Здесь работы были поручены подрядчику Кламару. С тех пор как Париж стал покрываться сетью баррикад, находилось немало ловких дельцов, предлагавших свои услуги, и Коммуна была вынуждена прибегать к их помощи.

Увидев Люсьена, Кламар почтительно снял шляпу и спросил заискивающим тоном:

— Не угодно ли вам, господин Капораль, осмотреть нашу работу?

Ничего не ответив, Люсьен пошёл с Кламаром.

Коммунары возобновили беседу.

— Да, — говорил один из пожилых, — неладно получилось, что Париж оказался отрезанным от всей Франции. Тут уж Тьер постарался! Ему нетрудно было это сделать при помощи его друзей, пруссаков.

— Ещё бы! — согласился стекольщик Лангруа. — Мы сами дали им сговориться. Кто мешал нам арестовать Тьера и всех его министров вместе с генералами ещё восемнадцатого марта, как только рабочие взяли власть? В тот день достаточно было одного батальона национальных гвардейцев, чтобы их схватить.

— Верно! — подтвердил Вине. — Не надо было их выпускать из Парижа… Да уж очень мы обрадовались свободе, и как-то не хотелось верить, что эти негодяи отважатся на такое злое дело.

— В том-то и беда, что слишком доверчив наш брат. Ещё когда Тьер подписывал перемирие с немцами, видно было, куда он гнёт. Измена была налицо, а мы всё не верили, что от него можно ждать всякой подлости… Ну ладно, допустим, что ошиблись… А потом? Почему, когда в Версале, всего в семнадцати километрах от Парижа, стали собирать против нас силы, — почему мы не поторопились разгромить это осиное гнездо, прежде чем подоспела к ним помощь из Пруссии? Чего, спрашивается, мы ждали?

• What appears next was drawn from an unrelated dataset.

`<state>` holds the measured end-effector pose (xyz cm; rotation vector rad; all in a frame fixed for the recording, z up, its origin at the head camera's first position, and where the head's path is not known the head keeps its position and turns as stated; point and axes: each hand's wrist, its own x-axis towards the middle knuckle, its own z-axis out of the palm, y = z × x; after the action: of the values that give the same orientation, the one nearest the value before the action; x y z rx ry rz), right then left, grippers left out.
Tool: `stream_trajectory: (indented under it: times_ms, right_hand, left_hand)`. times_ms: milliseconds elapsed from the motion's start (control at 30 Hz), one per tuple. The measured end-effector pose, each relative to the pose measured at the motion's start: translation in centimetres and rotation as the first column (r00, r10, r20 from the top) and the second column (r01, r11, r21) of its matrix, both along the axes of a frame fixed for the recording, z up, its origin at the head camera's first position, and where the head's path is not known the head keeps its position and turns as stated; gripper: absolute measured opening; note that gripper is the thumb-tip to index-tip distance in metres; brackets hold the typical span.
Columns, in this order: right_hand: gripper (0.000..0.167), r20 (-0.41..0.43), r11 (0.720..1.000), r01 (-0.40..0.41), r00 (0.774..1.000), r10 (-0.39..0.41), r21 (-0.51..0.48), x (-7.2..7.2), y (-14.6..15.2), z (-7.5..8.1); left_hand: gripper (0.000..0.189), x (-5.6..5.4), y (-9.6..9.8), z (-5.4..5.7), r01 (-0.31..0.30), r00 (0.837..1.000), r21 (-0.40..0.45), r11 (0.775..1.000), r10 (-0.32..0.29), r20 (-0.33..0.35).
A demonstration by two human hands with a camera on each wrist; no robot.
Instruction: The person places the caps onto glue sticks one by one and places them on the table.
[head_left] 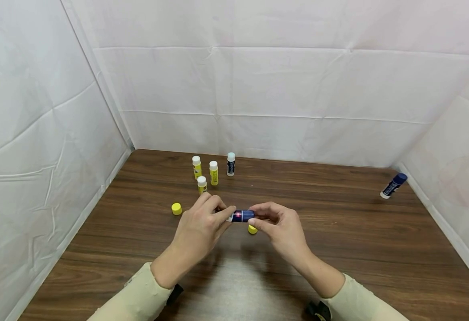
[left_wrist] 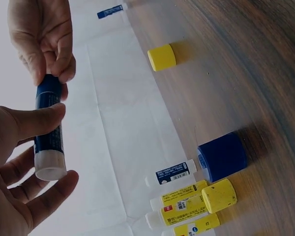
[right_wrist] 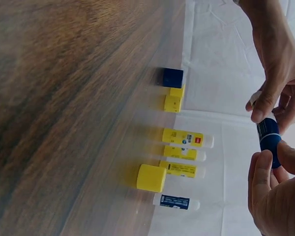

— Не хотелось начинать гражданскую войну, — с тяжёлым вздохом произнёс стекольщик.

— Так ведь Тьер начал её раньше, не спрашивая нашего мнения!

Лангруа замолчал и стал упорно долбить не поддававшуюся землю. Но через минуту он воткнул мотыгу в горку песка, отёр пот со лба, закурил папиросу и продолжал:

— Вот что я скажу тебе, Вине: если Франция услышит наш призыв, Тьеру конец! Читал ты последнее воззвание, обращённое ко всему народу?

— Нет, — сказал Вине и тотчас отложил работу.

— Оно замечательно написано!

Коммунар вытащил из кармана аккуратно сложенный листок, откашлялся и начал читать с большим выражением, повышая голос в наиболее важных местах:

— «Героический, непобедимый, неутомимый Париж борется без устали и без передышки.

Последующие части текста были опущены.